### [EXERCISE DIRECTIONS]
Give the listing below again exactly, but without any of its pictures.

━━━ DATA

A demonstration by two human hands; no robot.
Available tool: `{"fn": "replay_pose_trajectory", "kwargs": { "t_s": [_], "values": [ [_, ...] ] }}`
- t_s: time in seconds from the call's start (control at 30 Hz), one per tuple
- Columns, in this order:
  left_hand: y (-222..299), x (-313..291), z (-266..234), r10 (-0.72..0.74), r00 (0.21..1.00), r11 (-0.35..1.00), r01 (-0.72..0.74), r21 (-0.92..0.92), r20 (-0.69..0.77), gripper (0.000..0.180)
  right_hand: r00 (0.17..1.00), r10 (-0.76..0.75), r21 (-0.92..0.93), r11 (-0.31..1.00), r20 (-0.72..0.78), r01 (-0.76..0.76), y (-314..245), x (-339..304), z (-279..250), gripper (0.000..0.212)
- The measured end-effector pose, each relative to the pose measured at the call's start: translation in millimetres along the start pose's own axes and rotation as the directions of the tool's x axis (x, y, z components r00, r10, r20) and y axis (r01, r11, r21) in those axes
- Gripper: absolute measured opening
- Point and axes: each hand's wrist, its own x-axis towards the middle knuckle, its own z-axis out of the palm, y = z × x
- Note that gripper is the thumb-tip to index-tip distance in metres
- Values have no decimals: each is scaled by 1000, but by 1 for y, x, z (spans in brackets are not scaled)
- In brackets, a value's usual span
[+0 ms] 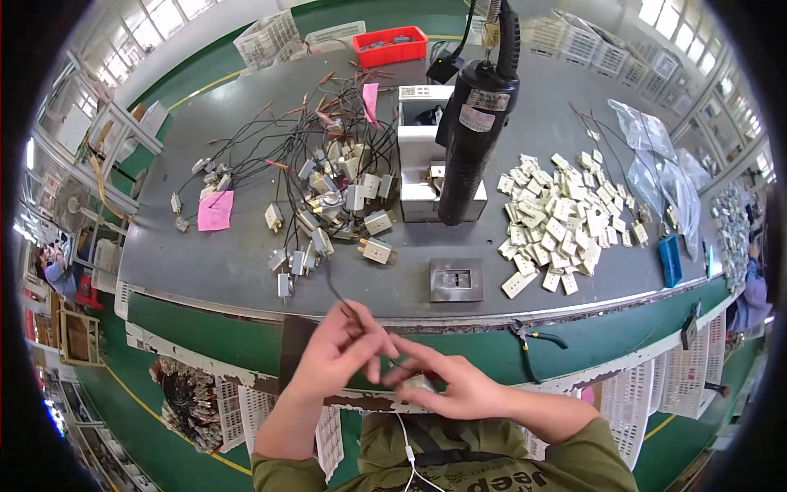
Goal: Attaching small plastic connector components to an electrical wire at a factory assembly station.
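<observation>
My left hand [344,351] pinches a thin black cable [334,287] near the table's front edge. Close beside it, my right hand [451,384] is closed around a small pale connector [420,382], mostly hidden by the fingers; the cable appears to run between both hands. Beyond my hands lies a tangled heap of cabled grey and cream connectors [328,197]. To the right spreads a pile of cream plastic shells [557,217]. A metal block with a slot [457,280] rests on the table just ahead.
A black cylindrical power tool [475,139] hangs over a white and grey stand [420,152]. Yellow-and-black pliers [533,344] lie on the green front ledge. A red bin [390,47] stands at the back, a blue tray [670,261] and plastic bags [648,131] at the right.
</observation>
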Motion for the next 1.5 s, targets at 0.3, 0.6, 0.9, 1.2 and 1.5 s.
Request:
{"fn": "replay_pose_trajectory", "kwargs": {
  "t_s": [0.3,0.6,0.9,1.2,1.5],
  "values": [
    [-2,29,-43,255,865,967,-221,128,-432,24,991,-60,-681,732,-117,-36,9,-27,-33,39],
    [-13,32,-64,429,765,811,-561,-168,-481,21,930,-50,-526,835,-363,-161,19,-46,-60,36],
    [-20,17,-49,310,904,937,-343,-69,-295,28,933,-218,-685,727,-285,-39,21,-32,-70,44],
    [-26,14,-47,271,891,786,-424,-450,-365,32,886,-257,-588,809,-386,-22,25,-30,-71,51],
    [-30,11,-18,288,954,922,-300,-246,-86,38,952,-28,-179,984,-304,-28,27,-32,-62,50]
  ]
}}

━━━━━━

### [PROBLEM SOLUTION]
A demonstration by two human hands; no robot.
Available tool: `{"fn": "replay_pose_trajectory", "kwargs": { "t_s": [_], "values": [ [_, ...] ] }}`
- t_s: time in seconds from the call's start (control at 30 Hz), one per tuple
- Columns, in this order:
  left_hand: y (-222..299), x (-313..291), z (-266..234), r10 (-0.72..0.74), r00 (0.21..1.00), r11 (-0.35..1.00), r01 (-0.72..0.74), r21 (-0.92..0.92), r20 (-0.69..0.77), gripper (0.000..0.180)
  right_hand: r00 (0.17..1.00), r10 (-0.76..0.75), r21 (-0.92..0.93), r11 (-0.31..1.00), r20 (-0.72..0.78), r01 (-0.76..0.76), y (-314..245), x (-339..304), z (-279..250), gripper (0.000..0.212)
- The measured end-effector pose, each relative to the pose measured at the call's start: translation in millimetres along the start pose's own axes and rotation as the directions of the tool's x axis (x, y, z components r00, r10, r20) and y axis (r01, r11, r21) in those axes
- Gripper: absolute measured opening
- Point and axes: each hand's wrist, its own x-axis towards the middle knuckle, its own z-axis out of the palm, y = z × x
- Note that gripper is the thumb-tip to index-tip distance in metres
- Values have no decimals: each is scaled by 1000, but by 1 for y, x, z (spans in brackets are not scaled)
- In brackets, a value's usual span
[+0 ms] 
Goal: Attaching small plastic connector components to an electrical wire at a factory assembly station.
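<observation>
My left hand [344,351] pinches a thin black cable [334,287] near the table's front edge. Close beside it, my right hand [451,384] is closed around a small pale connector [420,382], mostly hidden by the fingers; the cable appears to run between both hands. Beyond my hands lies a tangled heap of cabled grey and cream connectors [328,197]. To the right spreads a pile of cream plastic shells [557,217]. A metal block with a slot [457,280] rests on the table just ahead.
A black cylindrical power tool [475,139] hangs over a white and grey stand [420,152]. Yellow-and-black pliers [533,344] lie on the green front ledge. A red bin [390,47] stands at the back, a blue tray [670,261] and plastic bags [648,131] at the right.
</observation>
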Motion for the next 1.5 s, targets at 0.3, 0.6, 0.9, 1.2 and 1.5 s.
Request:
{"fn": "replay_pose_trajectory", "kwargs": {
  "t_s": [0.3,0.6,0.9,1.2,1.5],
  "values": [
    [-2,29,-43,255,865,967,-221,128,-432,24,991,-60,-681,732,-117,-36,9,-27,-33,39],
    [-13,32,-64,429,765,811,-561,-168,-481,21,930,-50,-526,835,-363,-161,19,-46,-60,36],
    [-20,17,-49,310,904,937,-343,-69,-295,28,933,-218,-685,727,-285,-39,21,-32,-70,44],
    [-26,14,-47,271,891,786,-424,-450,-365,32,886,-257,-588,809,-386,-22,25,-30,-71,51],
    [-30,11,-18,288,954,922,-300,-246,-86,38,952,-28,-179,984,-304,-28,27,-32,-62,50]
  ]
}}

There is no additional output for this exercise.